_ASSIGNMENT_
Whatever the lines below say, output them exactly.

_EXERCISE DATA_
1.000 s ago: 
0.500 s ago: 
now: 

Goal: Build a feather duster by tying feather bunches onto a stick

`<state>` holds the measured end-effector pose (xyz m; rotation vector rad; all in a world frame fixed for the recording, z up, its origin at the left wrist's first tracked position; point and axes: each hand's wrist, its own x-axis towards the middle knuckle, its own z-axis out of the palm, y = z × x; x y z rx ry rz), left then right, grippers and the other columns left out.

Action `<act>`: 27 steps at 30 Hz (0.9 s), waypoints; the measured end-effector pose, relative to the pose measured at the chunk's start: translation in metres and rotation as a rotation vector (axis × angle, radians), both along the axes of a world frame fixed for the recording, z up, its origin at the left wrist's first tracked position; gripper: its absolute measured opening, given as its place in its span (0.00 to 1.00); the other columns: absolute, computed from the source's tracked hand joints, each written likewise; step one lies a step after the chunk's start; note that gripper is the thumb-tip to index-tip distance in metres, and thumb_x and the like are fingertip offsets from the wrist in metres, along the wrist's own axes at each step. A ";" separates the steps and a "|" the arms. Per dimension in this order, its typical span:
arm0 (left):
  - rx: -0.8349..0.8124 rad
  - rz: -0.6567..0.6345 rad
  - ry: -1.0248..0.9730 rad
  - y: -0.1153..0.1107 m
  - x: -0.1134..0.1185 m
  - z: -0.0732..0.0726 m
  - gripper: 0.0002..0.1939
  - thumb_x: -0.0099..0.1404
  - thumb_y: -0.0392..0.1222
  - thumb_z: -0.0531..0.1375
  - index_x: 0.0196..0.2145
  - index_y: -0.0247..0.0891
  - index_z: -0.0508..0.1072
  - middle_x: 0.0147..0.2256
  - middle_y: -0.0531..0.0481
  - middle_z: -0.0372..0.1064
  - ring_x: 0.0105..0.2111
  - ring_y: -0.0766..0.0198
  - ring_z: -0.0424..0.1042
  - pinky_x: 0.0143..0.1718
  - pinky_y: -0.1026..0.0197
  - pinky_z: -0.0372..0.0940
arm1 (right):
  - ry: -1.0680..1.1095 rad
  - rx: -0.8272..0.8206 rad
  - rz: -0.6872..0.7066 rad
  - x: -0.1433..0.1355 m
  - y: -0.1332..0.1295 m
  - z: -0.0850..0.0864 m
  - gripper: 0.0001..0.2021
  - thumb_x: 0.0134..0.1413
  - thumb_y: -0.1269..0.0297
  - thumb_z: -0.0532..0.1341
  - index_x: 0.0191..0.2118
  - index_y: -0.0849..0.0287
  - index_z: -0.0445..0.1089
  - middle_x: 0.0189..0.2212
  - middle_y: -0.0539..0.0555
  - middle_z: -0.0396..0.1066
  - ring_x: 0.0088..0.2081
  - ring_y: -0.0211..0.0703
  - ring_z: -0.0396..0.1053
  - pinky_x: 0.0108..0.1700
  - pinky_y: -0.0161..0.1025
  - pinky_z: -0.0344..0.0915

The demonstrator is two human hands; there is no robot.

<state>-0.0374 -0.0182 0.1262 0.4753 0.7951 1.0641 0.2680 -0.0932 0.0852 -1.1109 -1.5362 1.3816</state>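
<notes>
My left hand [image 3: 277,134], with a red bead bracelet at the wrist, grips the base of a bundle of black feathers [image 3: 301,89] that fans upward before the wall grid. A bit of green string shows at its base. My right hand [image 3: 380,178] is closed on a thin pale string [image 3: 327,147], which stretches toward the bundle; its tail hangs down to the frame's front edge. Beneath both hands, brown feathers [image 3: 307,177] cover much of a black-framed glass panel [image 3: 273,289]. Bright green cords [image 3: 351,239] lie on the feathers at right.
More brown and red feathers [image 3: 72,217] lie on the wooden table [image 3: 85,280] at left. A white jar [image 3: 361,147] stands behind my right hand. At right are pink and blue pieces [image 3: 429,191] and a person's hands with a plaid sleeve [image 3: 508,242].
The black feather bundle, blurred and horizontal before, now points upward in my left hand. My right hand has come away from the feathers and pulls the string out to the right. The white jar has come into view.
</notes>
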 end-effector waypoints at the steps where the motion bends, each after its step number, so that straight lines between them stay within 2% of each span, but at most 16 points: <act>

_RESPONSE FOR THIS EXERCISE_
1.000 s ago: 
0.500 s ago: 
now: 

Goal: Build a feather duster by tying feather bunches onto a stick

`<state>` holds the measured end-effector pose (xyz m; rotation vector rad; all in a world frame fixed for the recording, z up, its origin at the left wrist's first tracked position; point and axes: each hand's wrist, its own x-axis towards the middle knuckle, its own z-axis out of the palm, y = z × x; x y z rx ry rz), left then right, grippers and the other columns left out.

Action `<act>`: 27 steps at 30 Hz (0.9 s), waypoints; the measured end-effector pose, relative to the pose measured at the chunk's start: translation in metres and rotation as a rotation vector (axis × angle, radians), both along the axes of a world frame fixed for the recording, z up, its origin at the left wrist's first tracked position; gripper: its absolute measured opening, given as its place in its span (0.00 to 1.00); the other columns: absolute, computed from the source's tracked hand joints, each written likewise; step one lies a step after the chunk's start; note that gripper is the thumb-tip to index-tip distance in metres, and thumb_x and the like are fingertip offsets from the wrist in metres, along the wrist's own axes at each step. A ";" separates the steps and a "|" the arms. Per dimension in this order, its typical span:
arm0 (left):
  - rx: -0.8349..0.8124 rad
  - rz: -0.6567..0.6345 rad
  - ry: -1.0248..0.9730 rad
  - y: -0.1153..0.1107 m
  - x: -0.1134..0.1185 m
  - z: -0.0732..0.0726 m
  - gripper: 0.0002..0.1939
  - thumb_x: -0.0099..0.1404
  - thumb_y: -0.0392..0.1222
  - thumb_z: -0.0531..0.1375
  - index_x: 0.0196..0.2145
  - index_y: -0.0247..0.0891
  - index_z: -0.0508..0.1072
  - middle_x: 0.0147..0.2256
  - middle_y: -0.0531..0.0481
  - middle_z: -0.0372..0.1064
  - ring_x: 0.0105..0.2111
  - ring_y: -0.0766..0.0198
  - ring_z: -0.0424..0.1042
  - pinky_x: 0.0143..0.1718
  - pinky_y: -0.1026..0.0197
  - pinky_z: -0.0372..0.0940
arm1 (right):
  - ry: -1.0680..1.1095 rad
  - rx: -0.8272..0.8206 rad
  - rz: -0.6872..0.7066 rad
  - x: -0.1433..0.1355 m
  - y: -0.1332..0.1295 m
  - z: -0.0850..0.0864 m
  - gripper: 0.0001..0.2021
  - thumb_x: 0.0134..0.1413
  - thumb_y: -0.1269..0.0297
  - thumb_z: -0.0532..0.1341
  - index_x: 0.0191..0.2118
  - index_y: -0.0849..0.0287
  - index_z: -0.0445..0.1089
  - middle_x: 0.0189..0.2212
  - middle_y: -0.0539..0.0555
  - middle_z: -0.0396..0.1066
  - ring_x: 0.0088..0.2081
  - ring_y: -0.0211..0.0703
  - ring_z: -0.0396..0.1053
  - pinky_x: 0.0108..0.1700
  - pinky_y: -0.0161..0.1025
  - pinky_z: -0.0344..0.0915

The demonstrator is two human hands; there is no robot.

<state>-0.0374 -0.0182 0.1262 0.4753 0.7951 1.0641 0.2680 -0.0932 0.0852 -1.1109 -1.5362 1.3816</state>
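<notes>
My left hand [image 3: 277,134], with a red bead bracelet at the wrist, grips the base of a bundle of black feathers [image 3: 301,89] that fans upward before the wall grid. A bit of green string shows at its base. My right hand [image 3: 380,178] is closed on a thin pale string [image 3: 327,147], which stretches toward the bundle; its tail hangs down to the frame's front edge. Beneath both hands, brown feathers [image 3: 307,177] cover much of a black-framed glass panel [image 3: 273,289]. Bright green cords [image 3: 351,239] lie on the feathers at right.
More brown and red feathers [image 3: 72,217] lie on the wooden table [image 3: 85,280] at left. A white jar [image 3: 361,147] stands behind my right hand. At right are pink and blue pieces [image 3: 429,191] and a person's hands with a plaid sleeve [image 3: 508,242].
The black feather bundle, blurred and horizontal before, now points upward in my left hand. My right hand has come away from the feathers and pulls the string out to the right. The white jar has come into view.
</notes>
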 end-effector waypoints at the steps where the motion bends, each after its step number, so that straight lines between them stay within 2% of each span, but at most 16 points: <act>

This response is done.